Directions
An exact copy of the whole listing is required.

----- Given information -----

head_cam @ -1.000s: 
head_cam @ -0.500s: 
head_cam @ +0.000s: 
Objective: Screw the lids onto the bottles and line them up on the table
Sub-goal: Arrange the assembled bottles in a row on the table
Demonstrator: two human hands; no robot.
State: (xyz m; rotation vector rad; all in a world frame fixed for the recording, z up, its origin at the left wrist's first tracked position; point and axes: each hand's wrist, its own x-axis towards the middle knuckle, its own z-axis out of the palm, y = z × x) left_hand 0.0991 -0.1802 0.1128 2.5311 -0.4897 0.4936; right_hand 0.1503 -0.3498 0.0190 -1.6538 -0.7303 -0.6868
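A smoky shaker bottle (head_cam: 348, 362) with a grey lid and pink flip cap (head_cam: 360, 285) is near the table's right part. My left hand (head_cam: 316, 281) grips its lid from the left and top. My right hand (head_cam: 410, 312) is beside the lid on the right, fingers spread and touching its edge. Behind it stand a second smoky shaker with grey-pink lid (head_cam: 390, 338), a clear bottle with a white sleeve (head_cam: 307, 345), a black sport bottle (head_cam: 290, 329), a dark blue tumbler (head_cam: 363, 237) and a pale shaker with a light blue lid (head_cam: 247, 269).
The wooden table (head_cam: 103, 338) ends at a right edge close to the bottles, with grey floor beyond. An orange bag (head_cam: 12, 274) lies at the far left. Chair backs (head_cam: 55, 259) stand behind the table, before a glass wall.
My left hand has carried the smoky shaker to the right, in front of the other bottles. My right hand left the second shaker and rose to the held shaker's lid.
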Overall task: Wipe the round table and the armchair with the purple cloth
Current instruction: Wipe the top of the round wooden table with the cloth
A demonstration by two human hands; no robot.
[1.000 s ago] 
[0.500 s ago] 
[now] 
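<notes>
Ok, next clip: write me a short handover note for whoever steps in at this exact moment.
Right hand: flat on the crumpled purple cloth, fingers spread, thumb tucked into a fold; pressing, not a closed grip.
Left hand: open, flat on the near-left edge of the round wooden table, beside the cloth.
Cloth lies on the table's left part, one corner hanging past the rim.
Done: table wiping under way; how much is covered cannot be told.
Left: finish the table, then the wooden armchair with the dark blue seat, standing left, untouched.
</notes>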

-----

Solution to the exercise
head_cam @ -1.000s: 
head_cam @ -0.500s: 
head_cam @ +0.000s: 
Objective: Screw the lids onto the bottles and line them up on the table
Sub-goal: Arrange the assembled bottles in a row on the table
Demonstrator: two human hands; no robot.
State: (xyz m; rotation vector rad; all in a world frame fixed for the recording, z up, its origin at the left wrist's first tracked position; point and axes: each hand's wrist, its own x-axis towards the middle knuckle, its own z-axis out of the palm, y = z × x) left_hand 0.0991 -0.1802 0.1128 2.5311 -0.4897 0.4936; right_hand 0.1503 -0.3498 0.0190 -1.6538 -0.7303 -0.6868
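A smoky shaker bottle (head_cam: 348, 362) with a grey lid and pink flip cap (head_cam: 360, 285) is near the table's right part. My left hand (head_cam: 316, 281) grips its lid from the left and top. My right hand (head_cam: 410, 312) is beside the lid on the right, fingers spread and touching its edge. Behind it stand a second smoky shaker with grey-pink lid (head_cam: 390, 338), a clear bottle with a white sleeve (head_cam: 307, 345), a black sport bottle (head_cam: 290, 329), a dark blue tumbler (head_cam: 363, 237) and a pale shaker with a light blue lid (head_cam: 247, 269).
The wooden table (head_cam: 103, 338) ends at a right edge close to the bottles, with grey floor beyond. An orange bag (head_cam: 12, 274) lies at the far left. Chair backs (head_cam: 55, 259) stand behind the table, before a glass wall.
My left hand has carried the smoky shaker to the right, in front of the other bottles. My right hand left the second shaker and rose to the held shaker's lid.
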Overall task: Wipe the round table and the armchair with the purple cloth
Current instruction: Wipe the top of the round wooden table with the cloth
A demonstration by two human hands; no robot.
[1.000 s ago] 
[0.500 s ago] 
[now] 
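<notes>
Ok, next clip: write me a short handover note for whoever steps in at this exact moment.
Right hand: flat on the crumpled purple cloth, fingers spread, thumb tucked into a fold; pressing, not a closed grip.
Left hand: open, flat on the near-left edge of the round wooden table, beside the cloth.
Cloth lies on the table's left part, one corner hanging past the rim.
Done: table wiping under way; how much is covered cannot be told.
Left: finish the table, then the wooden armchair with the dark blue seat, standing left, untouched.
</notes>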

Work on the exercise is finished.